ASSIGNED TASK: The lines to copy are those in the listing that hold the word "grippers".

DATASET SECTION:

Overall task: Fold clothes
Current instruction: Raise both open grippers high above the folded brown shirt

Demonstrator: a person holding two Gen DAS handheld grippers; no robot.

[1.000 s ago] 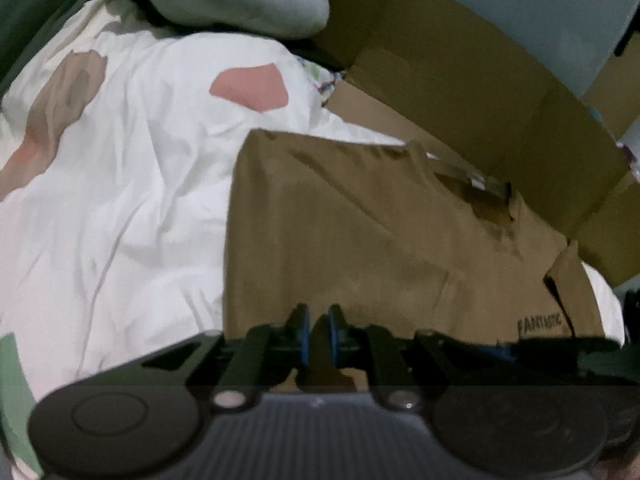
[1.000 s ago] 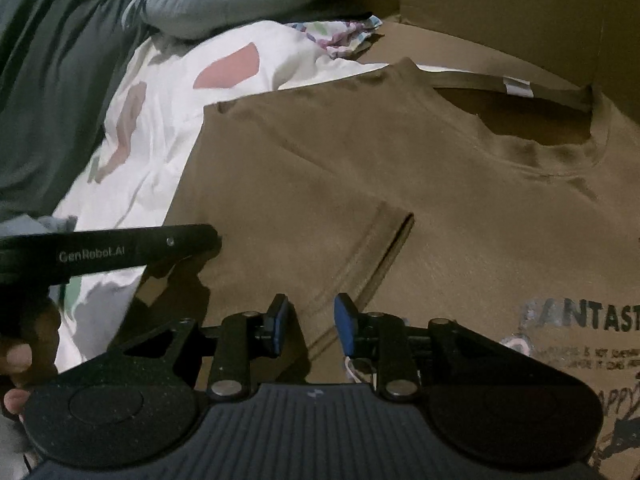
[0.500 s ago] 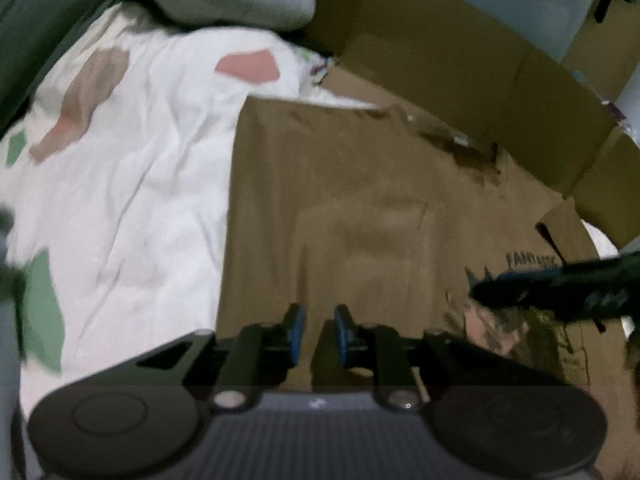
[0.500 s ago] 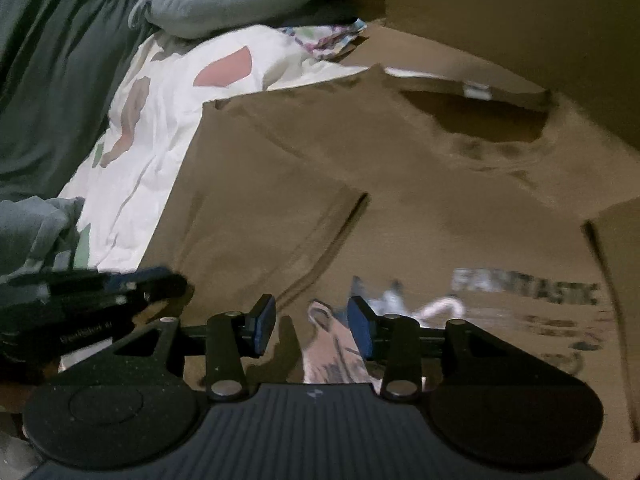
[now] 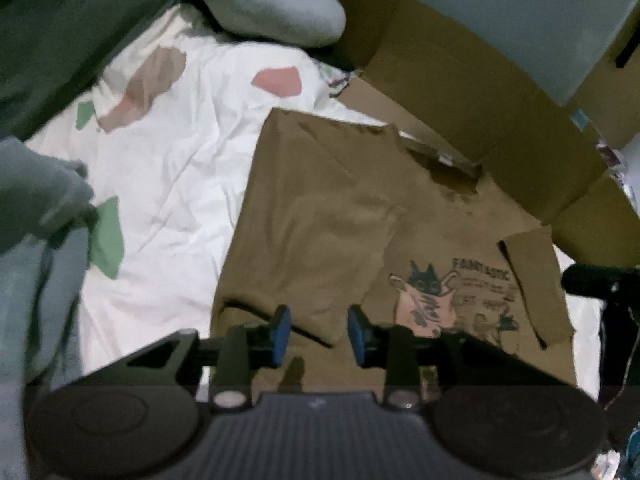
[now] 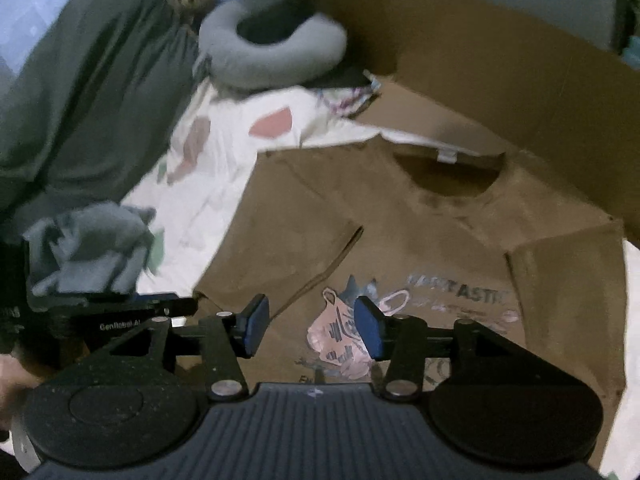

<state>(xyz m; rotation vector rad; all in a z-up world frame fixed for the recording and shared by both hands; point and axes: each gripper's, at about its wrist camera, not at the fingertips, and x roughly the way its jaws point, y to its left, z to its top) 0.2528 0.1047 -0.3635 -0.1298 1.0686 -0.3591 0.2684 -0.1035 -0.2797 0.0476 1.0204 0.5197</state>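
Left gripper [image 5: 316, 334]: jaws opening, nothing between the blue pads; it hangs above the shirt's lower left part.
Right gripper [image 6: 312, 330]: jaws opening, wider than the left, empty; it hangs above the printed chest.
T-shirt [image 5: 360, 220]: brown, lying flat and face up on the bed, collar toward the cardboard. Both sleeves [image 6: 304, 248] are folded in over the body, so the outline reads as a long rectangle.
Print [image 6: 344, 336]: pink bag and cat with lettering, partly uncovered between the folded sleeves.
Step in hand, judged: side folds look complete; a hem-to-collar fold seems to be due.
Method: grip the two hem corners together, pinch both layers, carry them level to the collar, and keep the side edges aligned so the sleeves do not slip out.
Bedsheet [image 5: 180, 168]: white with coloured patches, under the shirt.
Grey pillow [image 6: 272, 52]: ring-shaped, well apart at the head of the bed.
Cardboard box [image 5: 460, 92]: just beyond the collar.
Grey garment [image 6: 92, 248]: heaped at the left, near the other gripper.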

FINAL ANSWER:
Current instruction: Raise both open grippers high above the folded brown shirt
Demonstrator: a person holding two Gen DAS handheld grippers; no robot.

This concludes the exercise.